WHAT YOU SHOULD DO >>
Repeat the data exactly, with every line included.

START DATASET EXTRACT

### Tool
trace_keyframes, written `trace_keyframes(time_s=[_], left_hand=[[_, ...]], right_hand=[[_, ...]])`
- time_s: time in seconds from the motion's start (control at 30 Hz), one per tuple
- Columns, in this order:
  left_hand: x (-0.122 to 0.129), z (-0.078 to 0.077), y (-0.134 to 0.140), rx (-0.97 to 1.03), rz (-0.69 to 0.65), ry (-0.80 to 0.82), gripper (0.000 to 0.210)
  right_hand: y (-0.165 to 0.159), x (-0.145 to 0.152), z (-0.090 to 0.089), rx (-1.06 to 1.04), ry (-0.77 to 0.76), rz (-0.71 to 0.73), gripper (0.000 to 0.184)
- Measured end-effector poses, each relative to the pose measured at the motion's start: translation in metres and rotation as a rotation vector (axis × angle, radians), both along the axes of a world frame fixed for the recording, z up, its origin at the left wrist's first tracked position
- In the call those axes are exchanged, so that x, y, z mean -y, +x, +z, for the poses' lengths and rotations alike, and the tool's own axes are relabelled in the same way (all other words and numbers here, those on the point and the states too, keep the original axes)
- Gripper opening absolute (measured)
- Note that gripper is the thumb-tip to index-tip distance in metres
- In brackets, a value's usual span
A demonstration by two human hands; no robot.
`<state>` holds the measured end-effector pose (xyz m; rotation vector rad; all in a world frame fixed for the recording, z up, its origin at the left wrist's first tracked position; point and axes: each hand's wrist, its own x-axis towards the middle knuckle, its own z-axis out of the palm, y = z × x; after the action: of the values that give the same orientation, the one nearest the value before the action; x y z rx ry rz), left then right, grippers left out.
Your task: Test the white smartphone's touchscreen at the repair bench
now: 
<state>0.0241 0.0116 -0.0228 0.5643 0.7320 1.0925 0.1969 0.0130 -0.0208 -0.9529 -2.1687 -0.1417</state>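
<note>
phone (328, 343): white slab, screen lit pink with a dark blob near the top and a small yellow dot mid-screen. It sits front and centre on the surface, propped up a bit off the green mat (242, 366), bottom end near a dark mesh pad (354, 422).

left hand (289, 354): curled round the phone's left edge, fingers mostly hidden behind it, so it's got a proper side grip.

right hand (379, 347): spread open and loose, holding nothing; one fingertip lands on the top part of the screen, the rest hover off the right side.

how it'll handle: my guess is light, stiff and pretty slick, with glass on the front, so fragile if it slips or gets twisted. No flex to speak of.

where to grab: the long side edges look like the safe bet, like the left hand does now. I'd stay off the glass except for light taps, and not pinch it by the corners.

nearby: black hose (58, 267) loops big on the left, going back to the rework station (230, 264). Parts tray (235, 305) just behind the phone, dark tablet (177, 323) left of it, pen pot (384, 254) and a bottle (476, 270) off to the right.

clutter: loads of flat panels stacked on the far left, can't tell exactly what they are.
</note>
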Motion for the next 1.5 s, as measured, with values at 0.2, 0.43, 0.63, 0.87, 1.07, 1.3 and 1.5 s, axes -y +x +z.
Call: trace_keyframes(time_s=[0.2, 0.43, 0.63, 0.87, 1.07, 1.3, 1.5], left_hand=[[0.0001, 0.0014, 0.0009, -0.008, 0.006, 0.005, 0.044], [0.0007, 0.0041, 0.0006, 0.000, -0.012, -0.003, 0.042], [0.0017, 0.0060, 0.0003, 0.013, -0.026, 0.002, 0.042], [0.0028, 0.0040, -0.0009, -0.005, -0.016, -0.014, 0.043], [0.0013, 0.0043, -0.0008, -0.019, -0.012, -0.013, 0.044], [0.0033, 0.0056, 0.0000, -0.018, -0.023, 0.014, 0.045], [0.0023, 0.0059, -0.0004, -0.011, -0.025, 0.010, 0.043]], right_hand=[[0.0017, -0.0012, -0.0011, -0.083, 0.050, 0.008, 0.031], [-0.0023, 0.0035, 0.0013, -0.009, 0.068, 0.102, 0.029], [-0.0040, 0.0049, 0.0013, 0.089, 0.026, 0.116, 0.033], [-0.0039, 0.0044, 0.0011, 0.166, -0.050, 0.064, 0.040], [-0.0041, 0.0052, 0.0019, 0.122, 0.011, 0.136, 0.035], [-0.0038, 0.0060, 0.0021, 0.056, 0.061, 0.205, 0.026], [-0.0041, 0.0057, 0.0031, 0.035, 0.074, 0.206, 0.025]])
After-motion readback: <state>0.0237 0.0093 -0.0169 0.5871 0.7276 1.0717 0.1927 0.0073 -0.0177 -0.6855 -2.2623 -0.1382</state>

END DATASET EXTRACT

ANSWER TO THE EXERCISE >>
### Tool
trace_keyframes, written `trace_keyframes(time_s=[_], left_hand=[[_, ...]], right_hand=[[_, ...]])`
- time_s: time in seconds from the motion's start (control at 30 Hz), one per tuple
- Columns, in this order:
  left_hand: x (-0.122 to 0.129), z (-0.078 to 0.077), y (-0.134 to 0.140), rx (-0.97 to 1.03), rz (-0.69 to 0.65), ry (-0.80 to 0.82), gripper (0.000 to 0.210)
  right_hand: y (-0.165 to 0.159), x (-0.145 to 0.152), z (-0.090 to 0.089), rx (-1.06 to 1.04), ry (-0.77 to 0.76), rz (-0.71 to 0.73), gripper (0.000 to 0.184)
- Measured end-effector poses, each relative to the pose measured at the motion's start: translation in metres and rotation as a rotation vector (axis × angle, radians), both along the axes of a world frame fixed for the recording, z up, its origin at the left wrist's first tracked position
- In the call those axes are exchanged, so that x, y, z mean -y, +x, +z, for the poses' lengths and rotations alike, and the tool's own axes are relabelled in the same way (all other words and numbers here, those on the point and the states too, keep the original axes)
- Gripper opening absolute (measured)
- Note that gripper is the thumb-tip to index-tip distance in metres
- In brackets, a value's usual span
A demonstration by two human hands; no robot.
`<state>` holds the measured end-effector pose (xyz m; rotation vector rad; all in a world frame fixed for the recording, z up, its origin at the left wrist's first tracked position; point and axes: each hand's wrist, its own x-axis towards the middle knuckle, its own z-axis out of the palm, y = z × x; after the action: of the values that give the same orientation, the one nearest the value before the action; x y z rx ry rz), left then right, grippers left out.
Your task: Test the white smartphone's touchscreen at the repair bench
now: 
<state>0.0241 0.0116 -0.0228 0.5643 0.7320 1.0925 0.1969 0.0130 -0.0208 -0.9529 -2.1687 -0.1417</state>
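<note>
phone (328, 343): white slab, screen lit pink with a dark blob near the top and a small yellow dot mid-screen. It sits front and centre on the surface, propped up a bit off the green mat (242, 366), bottom end near a dark mesh pad (354, 422).

left hand (289, 354): curled round the phone's left edge, fingers mostly hidden behind it, so it's got a proper side grip.

right hand (379, 347): spread open and loose, holding nothing; one fingertip lands on the top part of the screen, the rest hover off the right side.

how it'll handle: my guess is light, stiff and pretty slick, with glass on the front, so fragile if it slips or gets twisted. No flex to speak of.

where to grab: the long side edges look like the safe bet, like the left hand does now. I'd stay off the glass except for light taps, and not pinch it by the corners.

nearby: black hose (58, 267) loops big on the left, going back to the rework station (230, 264). Parts tray (235, 305) just behind the phone, dark tablet (177, 323) left of it, pen pot (384, 254) and a bottle (476, 270) off to the right.

clutter: loads of flat panels stacked on the far left, can't tell exactly what they are.
</note>
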Motion for the next 1.5 s, as measured, with values at 0.2, 0.43, 0.63, 0.87, 1.07, 1.3 and 1.5 s, axes -y +x +z.
Call: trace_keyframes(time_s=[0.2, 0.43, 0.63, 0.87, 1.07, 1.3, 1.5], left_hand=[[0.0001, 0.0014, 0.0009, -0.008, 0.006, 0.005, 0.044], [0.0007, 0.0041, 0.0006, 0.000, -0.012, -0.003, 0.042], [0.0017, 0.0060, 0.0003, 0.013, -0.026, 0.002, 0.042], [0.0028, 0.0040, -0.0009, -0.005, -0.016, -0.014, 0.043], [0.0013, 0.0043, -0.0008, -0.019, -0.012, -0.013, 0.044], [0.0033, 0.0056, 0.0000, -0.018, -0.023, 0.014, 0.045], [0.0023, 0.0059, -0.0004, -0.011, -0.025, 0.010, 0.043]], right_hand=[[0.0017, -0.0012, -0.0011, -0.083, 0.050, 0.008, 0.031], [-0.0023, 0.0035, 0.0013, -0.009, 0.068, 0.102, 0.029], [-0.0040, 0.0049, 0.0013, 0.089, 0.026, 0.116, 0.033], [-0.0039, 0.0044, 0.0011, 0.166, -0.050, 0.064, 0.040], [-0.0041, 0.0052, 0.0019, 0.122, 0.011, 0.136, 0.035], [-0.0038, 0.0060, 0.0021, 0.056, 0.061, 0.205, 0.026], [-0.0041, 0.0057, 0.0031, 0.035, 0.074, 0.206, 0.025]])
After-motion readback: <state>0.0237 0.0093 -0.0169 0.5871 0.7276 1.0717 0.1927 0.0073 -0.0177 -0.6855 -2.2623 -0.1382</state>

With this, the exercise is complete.